DIRECTIONS FOR THIS TASK: Below are some records. Print all of them exactly as they appear.
BEGIN STUDY MATERIAL
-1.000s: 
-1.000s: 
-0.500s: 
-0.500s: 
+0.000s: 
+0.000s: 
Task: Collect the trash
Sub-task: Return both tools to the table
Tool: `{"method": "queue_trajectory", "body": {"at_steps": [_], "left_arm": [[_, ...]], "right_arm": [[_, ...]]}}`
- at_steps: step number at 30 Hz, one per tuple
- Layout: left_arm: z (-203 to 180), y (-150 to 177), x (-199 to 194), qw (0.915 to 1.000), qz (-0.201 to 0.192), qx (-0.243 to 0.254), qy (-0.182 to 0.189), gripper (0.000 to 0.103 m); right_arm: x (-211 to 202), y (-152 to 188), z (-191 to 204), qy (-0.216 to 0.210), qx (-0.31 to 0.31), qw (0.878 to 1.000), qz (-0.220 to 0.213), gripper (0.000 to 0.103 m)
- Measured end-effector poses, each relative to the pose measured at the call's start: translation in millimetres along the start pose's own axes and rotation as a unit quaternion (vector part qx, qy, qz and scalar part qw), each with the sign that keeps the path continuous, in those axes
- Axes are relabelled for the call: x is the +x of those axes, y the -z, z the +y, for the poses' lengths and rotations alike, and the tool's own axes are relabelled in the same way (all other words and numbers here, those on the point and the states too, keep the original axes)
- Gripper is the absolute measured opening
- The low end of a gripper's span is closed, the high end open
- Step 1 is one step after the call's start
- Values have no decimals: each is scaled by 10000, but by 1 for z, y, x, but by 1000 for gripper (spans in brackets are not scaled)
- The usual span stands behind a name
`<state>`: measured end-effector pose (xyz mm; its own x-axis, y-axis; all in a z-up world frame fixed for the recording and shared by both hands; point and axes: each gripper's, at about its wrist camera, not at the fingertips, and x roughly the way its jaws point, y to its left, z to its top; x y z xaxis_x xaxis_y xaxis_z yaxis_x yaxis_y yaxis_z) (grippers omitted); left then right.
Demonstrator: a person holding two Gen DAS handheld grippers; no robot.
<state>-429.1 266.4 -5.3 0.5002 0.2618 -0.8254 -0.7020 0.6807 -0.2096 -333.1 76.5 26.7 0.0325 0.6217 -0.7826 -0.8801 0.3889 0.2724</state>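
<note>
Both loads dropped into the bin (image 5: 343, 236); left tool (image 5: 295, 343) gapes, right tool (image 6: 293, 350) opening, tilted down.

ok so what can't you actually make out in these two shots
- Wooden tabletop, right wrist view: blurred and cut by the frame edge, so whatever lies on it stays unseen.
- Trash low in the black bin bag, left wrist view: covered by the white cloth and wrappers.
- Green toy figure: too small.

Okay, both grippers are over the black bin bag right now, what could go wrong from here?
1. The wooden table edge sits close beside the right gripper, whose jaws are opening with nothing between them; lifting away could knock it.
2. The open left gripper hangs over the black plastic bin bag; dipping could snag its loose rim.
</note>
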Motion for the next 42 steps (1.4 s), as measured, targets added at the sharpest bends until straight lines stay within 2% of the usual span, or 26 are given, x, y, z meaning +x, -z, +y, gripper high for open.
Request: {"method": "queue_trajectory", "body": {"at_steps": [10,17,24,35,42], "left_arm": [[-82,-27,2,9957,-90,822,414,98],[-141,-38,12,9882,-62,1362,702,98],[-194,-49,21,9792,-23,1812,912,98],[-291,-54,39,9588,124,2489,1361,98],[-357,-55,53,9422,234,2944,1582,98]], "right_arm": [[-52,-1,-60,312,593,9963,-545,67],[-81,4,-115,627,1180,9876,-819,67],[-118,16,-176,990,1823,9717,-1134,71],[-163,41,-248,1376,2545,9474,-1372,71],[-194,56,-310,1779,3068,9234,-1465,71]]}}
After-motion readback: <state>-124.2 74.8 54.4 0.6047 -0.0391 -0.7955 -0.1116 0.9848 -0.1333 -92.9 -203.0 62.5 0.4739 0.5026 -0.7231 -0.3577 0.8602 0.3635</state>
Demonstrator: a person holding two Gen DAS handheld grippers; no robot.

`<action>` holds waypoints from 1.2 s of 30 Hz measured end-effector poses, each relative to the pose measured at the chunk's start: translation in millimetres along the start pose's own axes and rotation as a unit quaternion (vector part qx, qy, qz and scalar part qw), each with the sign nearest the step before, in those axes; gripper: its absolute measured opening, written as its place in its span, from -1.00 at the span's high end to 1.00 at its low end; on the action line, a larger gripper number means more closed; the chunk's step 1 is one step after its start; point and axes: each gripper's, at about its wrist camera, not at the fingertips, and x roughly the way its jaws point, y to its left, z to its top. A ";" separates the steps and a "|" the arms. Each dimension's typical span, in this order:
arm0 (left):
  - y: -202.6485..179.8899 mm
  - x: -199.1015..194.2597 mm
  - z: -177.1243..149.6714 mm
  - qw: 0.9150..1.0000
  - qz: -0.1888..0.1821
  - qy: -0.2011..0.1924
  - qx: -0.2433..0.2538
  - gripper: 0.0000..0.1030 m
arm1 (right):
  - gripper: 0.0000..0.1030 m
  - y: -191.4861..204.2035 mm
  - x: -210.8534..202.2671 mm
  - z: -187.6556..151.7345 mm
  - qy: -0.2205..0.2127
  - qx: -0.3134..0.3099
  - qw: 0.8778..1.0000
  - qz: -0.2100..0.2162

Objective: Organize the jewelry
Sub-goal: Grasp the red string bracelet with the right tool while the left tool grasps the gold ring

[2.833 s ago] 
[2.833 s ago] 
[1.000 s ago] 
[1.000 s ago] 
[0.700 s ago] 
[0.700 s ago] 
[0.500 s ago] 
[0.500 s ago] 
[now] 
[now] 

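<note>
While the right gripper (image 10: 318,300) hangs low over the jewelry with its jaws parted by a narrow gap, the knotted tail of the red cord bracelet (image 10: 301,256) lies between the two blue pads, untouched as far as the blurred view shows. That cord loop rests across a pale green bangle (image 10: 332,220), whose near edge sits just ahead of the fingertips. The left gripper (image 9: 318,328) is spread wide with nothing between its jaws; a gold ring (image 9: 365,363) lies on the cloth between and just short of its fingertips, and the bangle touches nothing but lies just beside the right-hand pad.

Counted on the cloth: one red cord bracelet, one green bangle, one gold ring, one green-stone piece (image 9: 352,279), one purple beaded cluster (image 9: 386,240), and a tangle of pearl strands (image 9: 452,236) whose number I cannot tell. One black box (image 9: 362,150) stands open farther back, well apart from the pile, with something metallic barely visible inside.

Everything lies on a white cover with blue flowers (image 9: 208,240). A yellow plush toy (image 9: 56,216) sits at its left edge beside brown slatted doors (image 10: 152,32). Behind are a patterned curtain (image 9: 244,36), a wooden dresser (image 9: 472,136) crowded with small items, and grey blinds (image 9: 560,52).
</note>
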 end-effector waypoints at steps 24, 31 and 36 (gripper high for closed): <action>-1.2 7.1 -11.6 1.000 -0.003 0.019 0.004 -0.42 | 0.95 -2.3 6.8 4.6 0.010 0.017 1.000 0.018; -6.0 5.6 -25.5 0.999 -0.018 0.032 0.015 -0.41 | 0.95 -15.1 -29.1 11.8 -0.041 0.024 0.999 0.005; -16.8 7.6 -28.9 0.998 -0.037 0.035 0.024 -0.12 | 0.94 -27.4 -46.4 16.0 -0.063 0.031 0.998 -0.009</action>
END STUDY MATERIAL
YOUR RESPONSE:
-1.000s: 
-1.000s: 
-0.500s: 
-0.500s: 
+0.000s: 
+0.000s: 
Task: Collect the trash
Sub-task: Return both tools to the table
Tool: `{"method": "queue_trajectory", "body": {"at_steps": [_], "left_arm": [[_, ...]], "right_arm": [[_, ...]]}}`
- at_steps: step number at 30 Hz, one per tuple
- Layout: left_arm: z (-203 to 180), y (-150 to 177), x (-199 to 194), qw (0.915 to 1.000), qz (-0.201 to 0.192), qx (-0.243 to 0.254), qy (-0.182 to 0.189), gripper (0.000 to 0.103 m); right_arm: x (-211 to 202), y (-152 to 188), z (-191 to 204), qy (-0.216 to 0.210), qx (-0.31 to 0.31), qw (0.878 to 1.000), qz (-0.220 to 0.213), gripper (0.000 to 0.103 m)
- Measured end-effector poses, each relative to the pose measured at the call's start: translation in millimetres along the start pose's own axes and rotation as a unit quaternion (vector part qx, qy, qz and scalar part qw), each with the sign that keeps the path continuous, in those axes
- Axes are relabelled for the call: x is the +x of those axes, y the -z, z the +y, for the poses' lengths and rotations alike, and the tool's own axes are relabelled in the same way (all other words and numbers here, those on the point and the states too, keep the original axes)
- Gripper is the absolute measured opening
- The low end of a gripper's span is closed, the high end open
- Step 1 is one step after the call's start
- Values have no decimals: each is scaled by 10000, but by 1 for z, y, x, but by 1000 for gripper (spans in brackets are not scaled)
- The usual span stands behind a name
`<state>`: measured end-effector pose (xyz mm; its own x-axis, y-axis; all in a z-up world frame fixed for the recording and shared by both hands; point and axes: each gripper's, at about its wrist camera, not at the fingertips, and x roughly the way its jaws point, y to its left, z to its top; x y z xaxis_x xaxis_y xaxis_z yaxis_x yaxis_y yaxis_z) (grippers omitted); left then right.
Demonstrator: a person holding two Gen DAS handheld grippers; no robot.
<state>-429.1 266.4 -5.3 0.5002 0.2618 -0.8254 -0.7020 0.6807 -0.2096 -333.1 76.5 26.7 0.0325 0.6217 -0.7826 -0.8801 0.3889 0.2724</state>
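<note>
Both loads dropped into the bin (image 5: 343, 236); left tool (image 5: 295, 343) gapes, right tool (image 6: 293, 350) opening, tilted down.

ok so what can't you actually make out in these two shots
- Wooden tabletop, right wrist view: blurred and cut by the frame edge, so whatever lies on it stays unseen.
- Trash low in the black bin bag, left wrist view: covered by the white cloth and wrappers.
- Green toy figure: too small.

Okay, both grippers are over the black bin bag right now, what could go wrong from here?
1. The wooden table edge sits close beside the right gripper, whose jaws are opening with nothing between them; lifting away could knock it.
2. The open left gripper hangs over the black plastic bin bag; dipping could snag its loose rim.
</note>
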Motion for the next 42 steps (1.4 s), as measured, targets added at the sharpest bends until straight lines stay within 2% of the usual span, or 26 are given, x, y, z meaning +x, -z, +y, gripper high for open.
Request: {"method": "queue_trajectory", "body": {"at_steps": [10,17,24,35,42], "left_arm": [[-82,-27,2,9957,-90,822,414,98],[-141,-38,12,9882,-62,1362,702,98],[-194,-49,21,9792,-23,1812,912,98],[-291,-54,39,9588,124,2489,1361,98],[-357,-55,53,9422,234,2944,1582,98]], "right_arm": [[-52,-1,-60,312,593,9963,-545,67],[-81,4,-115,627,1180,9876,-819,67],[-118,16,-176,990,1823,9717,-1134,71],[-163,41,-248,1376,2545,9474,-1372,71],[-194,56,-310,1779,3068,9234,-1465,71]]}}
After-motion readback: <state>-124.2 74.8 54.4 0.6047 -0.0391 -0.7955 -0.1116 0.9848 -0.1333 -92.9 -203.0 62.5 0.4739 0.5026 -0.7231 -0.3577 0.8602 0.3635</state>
Demonstrator: a person holding two Gen DAS handheld grippers; no robot.

`<action>` holds waypoints from 1.2 s of 30 Hz measured end-effector poses, each relative to the pose measured at the chunk's start: translation in millimetres along the start pose's own axes and rotation as a unit quaternion (vector part qx, qy, qz and scalar part qw), each with the sign nearest the step before, in those axes; gripper: its absolute measured opening, written as its place in its span, from -1.00 at the span's high end to 1.00 at its low end; on the action line, a larger gripper number means more closed; the chunk's step 1 is one step after its start; point and axes: each gripper's, at about its wrist camera, not at the fingertips, and x roughly the way its jaws point, y to its left, z to its top. A ";" separates the steps and a "|" the arms. Each dimension's typical span, in this order:
arm0 (left):
  - y: -202.6485..179.8899 mm
  - x: -199.1015..194.2597 mm
  - z: -177.1243..149.6714 mm
  - qw: 0.9150..1.0000
  - qz: -0.1888..0.1821
  - qy: -0.2011..0.1924
  - qx: -0.2433..0.2538
  - gripper: 0.0000..0.1030 m
arm1 (right):
  - gripper: 0.0000..0.1030 m
  - y: -191.4861..204.2035 mm
  - x: -210.8534..202.2671 mm
  - z: -187.6556..151.7345 mm
  - qy: -0.2205..0.2127
  - qx: -0.3134..0.3099
  - qw: 0.8778..1.0000
  - qz: -0.2100..0.2162

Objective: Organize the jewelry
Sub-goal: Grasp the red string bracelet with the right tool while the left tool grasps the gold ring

[2.833 s ago] 
[2.833 s ago] 
[1.000 s ago] 
[1.000 s ago] 
[0.700 s ago] 
[0.700 s ago] 
[0.500 s ago] 
[0.500 s ago] 
[now] 
[now] 

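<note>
While the right gripper (image 10: 318,300) hangs low over the jewelry with its jaws parted by a narrow gap, the knotted tail of the red cord bracelet (image 10: 301,256) lies between the two blue pads, untouched as far as the blurred view shows. That cord loop rests across a pale green bangle (image 10: 332,220), whose near edge sits just ahead of the fingertips. The left gripper (image 9: 318,328) is spread wide with nothing between its jaws; a gold ring (image 9: 365,363) lies on the cloth between and just short of its fingertips, and the bangle touches nothing but lies just beside the right-hand pad.

Counted on the cloth: one red cord bracelet, one green bangle, one gold ring, one green-stone piece (image 9: 352,279), one purple beaded cluster (image 9: 386,240), and a tangle of pearl strands (image 9: 452,236) whose number I cannot tell. One black box (image 9: 362,150) stands open farther back, well apart from the pile, with something metallic barely visible inside.

Everything lies on a white cover with blue flowers (image 9: 208,240). A yellow plush toy (image 9: 56,216) sits at its left edge beside brown slatted doors (image 10: 152,32). Behind are a patterned curtain (image 9: 244,36), a wooden dresser (image 9: 472,136) crowded with small items, and grey blinds (image 9: 560,52).
</note>
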 end-effector waypoints at steps 24, 31 and 36 (gripper high for closed): <action>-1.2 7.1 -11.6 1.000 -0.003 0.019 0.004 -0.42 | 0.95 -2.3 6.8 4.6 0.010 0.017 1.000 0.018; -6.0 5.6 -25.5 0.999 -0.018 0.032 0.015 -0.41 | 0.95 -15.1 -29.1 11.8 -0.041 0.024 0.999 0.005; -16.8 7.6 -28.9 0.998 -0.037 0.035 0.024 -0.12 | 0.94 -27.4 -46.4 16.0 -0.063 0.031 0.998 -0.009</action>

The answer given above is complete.